%%

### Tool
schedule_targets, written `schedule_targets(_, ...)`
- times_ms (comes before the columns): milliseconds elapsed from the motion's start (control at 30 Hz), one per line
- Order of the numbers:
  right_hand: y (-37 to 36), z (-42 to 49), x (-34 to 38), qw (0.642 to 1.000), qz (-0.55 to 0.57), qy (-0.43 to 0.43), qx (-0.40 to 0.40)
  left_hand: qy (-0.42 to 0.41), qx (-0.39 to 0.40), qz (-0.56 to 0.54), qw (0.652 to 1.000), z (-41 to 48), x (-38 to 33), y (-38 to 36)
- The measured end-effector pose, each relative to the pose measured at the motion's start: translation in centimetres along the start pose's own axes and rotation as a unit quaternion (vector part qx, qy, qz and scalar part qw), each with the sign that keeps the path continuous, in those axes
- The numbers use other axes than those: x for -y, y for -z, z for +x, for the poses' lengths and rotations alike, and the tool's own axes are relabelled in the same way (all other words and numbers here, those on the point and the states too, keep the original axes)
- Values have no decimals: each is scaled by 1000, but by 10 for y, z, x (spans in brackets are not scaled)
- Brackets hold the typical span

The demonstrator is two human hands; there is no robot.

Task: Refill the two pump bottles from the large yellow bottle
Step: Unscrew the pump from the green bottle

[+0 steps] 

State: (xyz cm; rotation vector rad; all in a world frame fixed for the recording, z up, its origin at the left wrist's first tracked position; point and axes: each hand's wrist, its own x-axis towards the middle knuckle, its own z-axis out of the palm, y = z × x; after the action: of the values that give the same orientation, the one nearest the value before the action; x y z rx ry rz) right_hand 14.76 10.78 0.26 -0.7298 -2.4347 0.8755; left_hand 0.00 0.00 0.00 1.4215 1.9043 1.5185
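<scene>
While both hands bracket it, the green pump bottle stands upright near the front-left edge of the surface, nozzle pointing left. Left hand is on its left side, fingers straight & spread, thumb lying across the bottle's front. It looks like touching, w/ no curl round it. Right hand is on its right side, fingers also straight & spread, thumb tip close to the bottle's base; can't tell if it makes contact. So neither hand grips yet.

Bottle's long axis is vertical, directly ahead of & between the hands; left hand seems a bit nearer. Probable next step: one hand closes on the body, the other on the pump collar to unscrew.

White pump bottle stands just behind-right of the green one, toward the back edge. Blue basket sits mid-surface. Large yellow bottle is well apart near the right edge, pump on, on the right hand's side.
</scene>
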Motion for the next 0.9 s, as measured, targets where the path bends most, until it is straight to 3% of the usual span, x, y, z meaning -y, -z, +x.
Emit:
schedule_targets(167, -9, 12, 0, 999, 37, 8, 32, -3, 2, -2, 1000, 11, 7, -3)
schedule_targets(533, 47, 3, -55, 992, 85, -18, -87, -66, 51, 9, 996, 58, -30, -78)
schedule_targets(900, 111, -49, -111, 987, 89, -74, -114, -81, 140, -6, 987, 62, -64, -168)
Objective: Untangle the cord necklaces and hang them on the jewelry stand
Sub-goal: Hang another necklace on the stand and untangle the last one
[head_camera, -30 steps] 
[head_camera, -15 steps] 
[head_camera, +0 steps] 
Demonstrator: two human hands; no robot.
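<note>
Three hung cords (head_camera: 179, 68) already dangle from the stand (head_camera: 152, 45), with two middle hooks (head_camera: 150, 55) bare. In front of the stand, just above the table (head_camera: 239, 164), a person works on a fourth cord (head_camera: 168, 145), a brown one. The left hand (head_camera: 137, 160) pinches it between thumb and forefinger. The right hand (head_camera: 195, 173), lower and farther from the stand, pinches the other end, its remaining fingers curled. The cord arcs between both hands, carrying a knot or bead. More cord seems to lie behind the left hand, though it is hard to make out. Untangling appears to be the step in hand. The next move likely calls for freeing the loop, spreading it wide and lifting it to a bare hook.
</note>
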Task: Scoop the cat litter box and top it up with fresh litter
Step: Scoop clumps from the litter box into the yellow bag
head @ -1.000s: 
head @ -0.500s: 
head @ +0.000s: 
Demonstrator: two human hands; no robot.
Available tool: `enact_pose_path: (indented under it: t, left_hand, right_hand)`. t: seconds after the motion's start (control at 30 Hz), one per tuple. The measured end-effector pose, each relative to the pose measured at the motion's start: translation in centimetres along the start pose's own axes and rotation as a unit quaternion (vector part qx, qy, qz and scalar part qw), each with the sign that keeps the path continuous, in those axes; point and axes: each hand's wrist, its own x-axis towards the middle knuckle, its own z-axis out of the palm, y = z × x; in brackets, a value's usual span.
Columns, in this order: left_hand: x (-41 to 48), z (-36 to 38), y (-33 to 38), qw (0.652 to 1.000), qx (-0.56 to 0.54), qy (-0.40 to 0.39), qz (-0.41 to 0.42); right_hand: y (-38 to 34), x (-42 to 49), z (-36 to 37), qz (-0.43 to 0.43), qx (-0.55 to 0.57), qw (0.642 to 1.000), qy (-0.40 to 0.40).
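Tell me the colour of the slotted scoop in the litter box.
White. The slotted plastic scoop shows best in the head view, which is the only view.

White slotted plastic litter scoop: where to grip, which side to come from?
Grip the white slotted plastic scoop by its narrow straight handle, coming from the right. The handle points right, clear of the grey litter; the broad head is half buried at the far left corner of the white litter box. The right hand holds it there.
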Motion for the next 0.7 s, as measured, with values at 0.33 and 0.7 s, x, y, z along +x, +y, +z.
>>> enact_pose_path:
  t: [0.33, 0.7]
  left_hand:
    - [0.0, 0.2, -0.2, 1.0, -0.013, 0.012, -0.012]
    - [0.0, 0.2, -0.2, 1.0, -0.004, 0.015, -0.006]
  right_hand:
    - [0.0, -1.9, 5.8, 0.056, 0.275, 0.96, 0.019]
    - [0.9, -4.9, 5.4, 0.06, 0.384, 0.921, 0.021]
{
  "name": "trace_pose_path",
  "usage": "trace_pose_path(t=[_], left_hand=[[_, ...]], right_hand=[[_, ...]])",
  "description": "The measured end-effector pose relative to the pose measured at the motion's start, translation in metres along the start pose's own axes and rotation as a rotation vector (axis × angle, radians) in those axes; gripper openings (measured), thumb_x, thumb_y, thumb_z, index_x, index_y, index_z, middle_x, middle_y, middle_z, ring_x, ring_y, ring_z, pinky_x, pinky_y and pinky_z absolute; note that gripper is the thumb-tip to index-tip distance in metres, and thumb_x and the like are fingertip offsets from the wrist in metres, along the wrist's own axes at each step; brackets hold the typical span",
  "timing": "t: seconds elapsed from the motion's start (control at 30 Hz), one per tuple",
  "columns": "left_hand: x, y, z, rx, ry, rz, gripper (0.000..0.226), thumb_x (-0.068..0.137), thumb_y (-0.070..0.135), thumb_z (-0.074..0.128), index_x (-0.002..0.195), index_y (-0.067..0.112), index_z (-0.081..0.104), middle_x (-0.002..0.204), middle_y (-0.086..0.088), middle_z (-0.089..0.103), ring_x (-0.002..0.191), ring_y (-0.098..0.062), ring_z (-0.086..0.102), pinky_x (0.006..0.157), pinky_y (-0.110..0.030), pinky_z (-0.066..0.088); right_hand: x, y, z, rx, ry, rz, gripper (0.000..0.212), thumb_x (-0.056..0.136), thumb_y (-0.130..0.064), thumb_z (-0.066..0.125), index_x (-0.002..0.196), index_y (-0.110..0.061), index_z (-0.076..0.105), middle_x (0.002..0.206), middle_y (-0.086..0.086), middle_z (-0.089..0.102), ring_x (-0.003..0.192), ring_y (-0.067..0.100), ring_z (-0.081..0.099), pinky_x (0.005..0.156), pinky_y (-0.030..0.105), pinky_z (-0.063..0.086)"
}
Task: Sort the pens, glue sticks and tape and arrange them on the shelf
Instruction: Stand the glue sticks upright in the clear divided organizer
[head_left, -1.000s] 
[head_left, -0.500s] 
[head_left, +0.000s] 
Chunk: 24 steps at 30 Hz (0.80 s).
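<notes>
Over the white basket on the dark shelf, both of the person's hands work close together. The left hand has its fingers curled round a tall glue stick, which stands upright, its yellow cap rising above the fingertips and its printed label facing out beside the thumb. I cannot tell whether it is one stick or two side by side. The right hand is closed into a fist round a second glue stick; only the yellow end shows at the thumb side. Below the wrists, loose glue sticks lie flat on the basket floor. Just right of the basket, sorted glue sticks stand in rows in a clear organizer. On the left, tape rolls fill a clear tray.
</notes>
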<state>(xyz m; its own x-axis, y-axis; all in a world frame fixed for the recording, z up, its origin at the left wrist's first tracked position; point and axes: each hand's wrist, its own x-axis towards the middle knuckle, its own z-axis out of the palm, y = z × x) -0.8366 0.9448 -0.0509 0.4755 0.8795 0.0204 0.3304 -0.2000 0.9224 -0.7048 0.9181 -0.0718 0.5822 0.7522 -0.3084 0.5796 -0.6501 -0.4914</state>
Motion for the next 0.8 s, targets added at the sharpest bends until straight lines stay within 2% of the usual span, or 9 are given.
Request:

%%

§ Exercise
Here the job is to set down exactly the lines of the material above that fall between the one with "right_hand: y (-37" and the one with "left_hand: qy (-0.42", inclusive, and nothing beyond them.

§ Result below
  right_hand: y (-37 to 36), z (-42 to 49), x (-34 to 38), qw (0.642 to 1.000), qz (-0.55 to 0.57), qy (-0.43 to 0.43), qx (-0.40 to 0.40)
  left_hand: qy (-0.42 to 0.41), qx (-0.39 to 0.40), qz (-0.56 to 0.54), qw (0.652 to 1.000), z (-41 to 48), x (-38 to 33), y (-38 to 36)

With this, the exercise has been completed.